Recent statements from former FBI Deputy Director Andrew McCabe have conservatives up in arms over what some consider to be an attempted coup d’etat by federal law enforcement officials.
The accusation comes after McCabe reportedly told CBS’ “60 Minutes” that there were discussions at the Department of Justice about getting rid of President Trump via the 25th amendment by recruiting the Vice President and members of the cabinet to agree that he was mentally unfit to finish his term.
The New York Times reports that “top Justice Department officials were so alarmed by President Trump’s decision in May 2017 to fire James Comey, the bureau’s director,” that they contacted several cabinet members to test their receptiveness to replacing the President.
CBS interviewer Scott Pelley said that was the most interesting thing about the interview, “The most illuminating and surprising thing in the interview to me were these eight days in May when all of these things were happening behind the scenes that the American people really didn’t know about.”
“There were meetings at the Justice Department at which it was discussed whether the vice president and a majority of the Cabinet could be brought together to remove the president of the United States under the 25th Amendment… These were the eight days from Comey’s firing to the point that Robert Mueller was appointed special counsel.
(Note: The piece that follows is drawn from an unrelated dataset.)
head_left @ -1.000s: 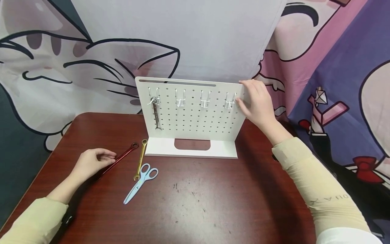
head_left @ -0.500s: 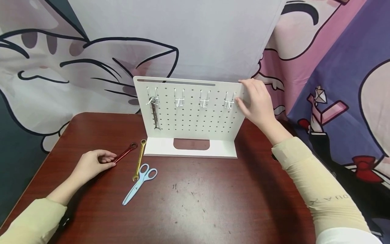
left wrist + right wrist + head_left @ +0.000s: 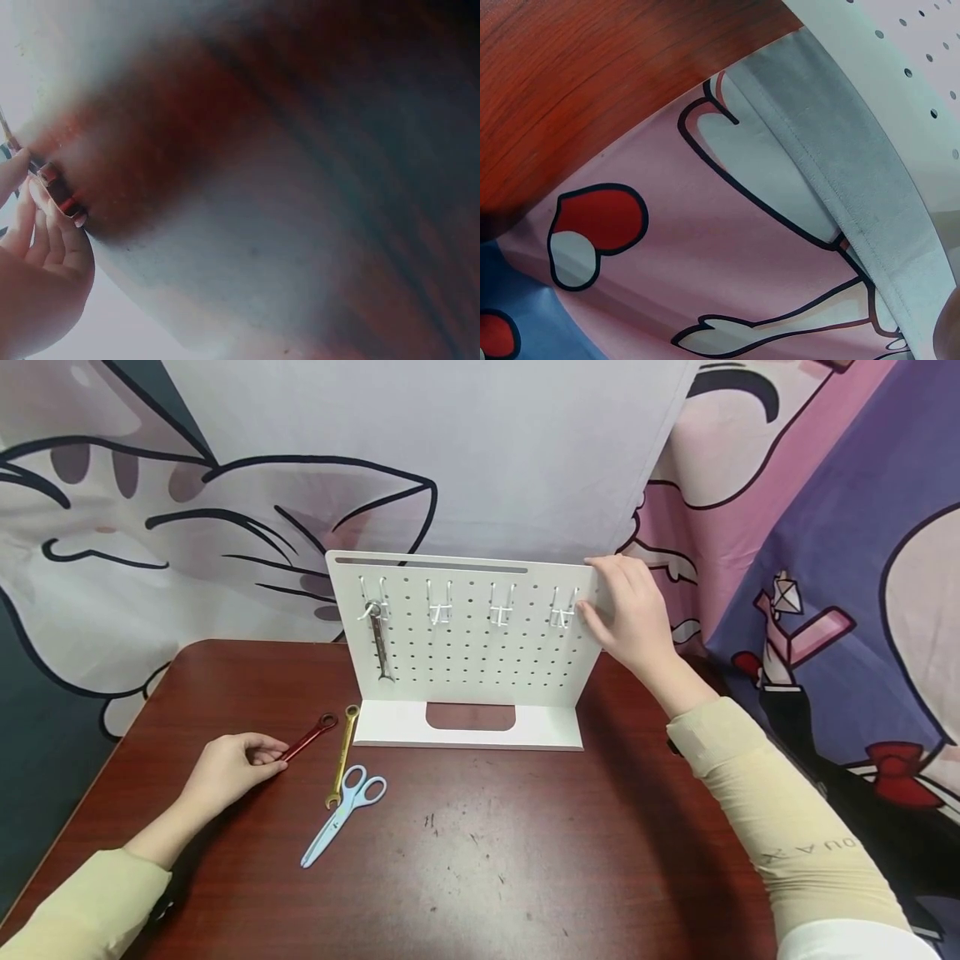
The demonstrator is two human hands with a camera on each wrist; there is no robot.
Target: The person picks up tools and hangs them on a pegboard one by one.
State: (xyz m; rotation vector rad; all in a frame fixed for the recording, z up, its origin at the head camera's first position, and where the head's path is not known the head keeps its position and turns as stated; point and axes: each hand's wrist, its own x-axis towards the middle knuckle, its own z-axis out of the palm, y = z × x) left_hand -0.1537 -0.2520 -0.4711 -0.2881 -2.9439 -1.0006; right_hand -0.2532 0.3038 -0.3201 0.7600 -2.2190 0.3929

And the highest levels of American law enforcement were trying to figure out what do with the president.”
Andrew McCabe also lent credibility to the rumor that the idea of agents wearing a wire when talking to the President. That was something that former Deputy Director Rod Rosenstein previously downplayed as a joke along with any mention of invoking the 25th amendment. However, McCabe reportedly insists that neither were a joking matter.
Whether it was a joke or not actually makes a huge difference as there is no legal basis for DOJ employees to be recruiting support to oust the commander-in-chief.
If it was not a joke then it is certainly not a laughing matter as instigating a coup against the sitting President of the United States is, arguably, treason. A spokesperson for Mr. McCabe later released a statement walking back his involvement or knowledge of such discussions.
McCabe was fired by then-Attorney General Jeff Sessions just days before his planned retirement. Sessions was fired by Trump promptly after the mid-term election.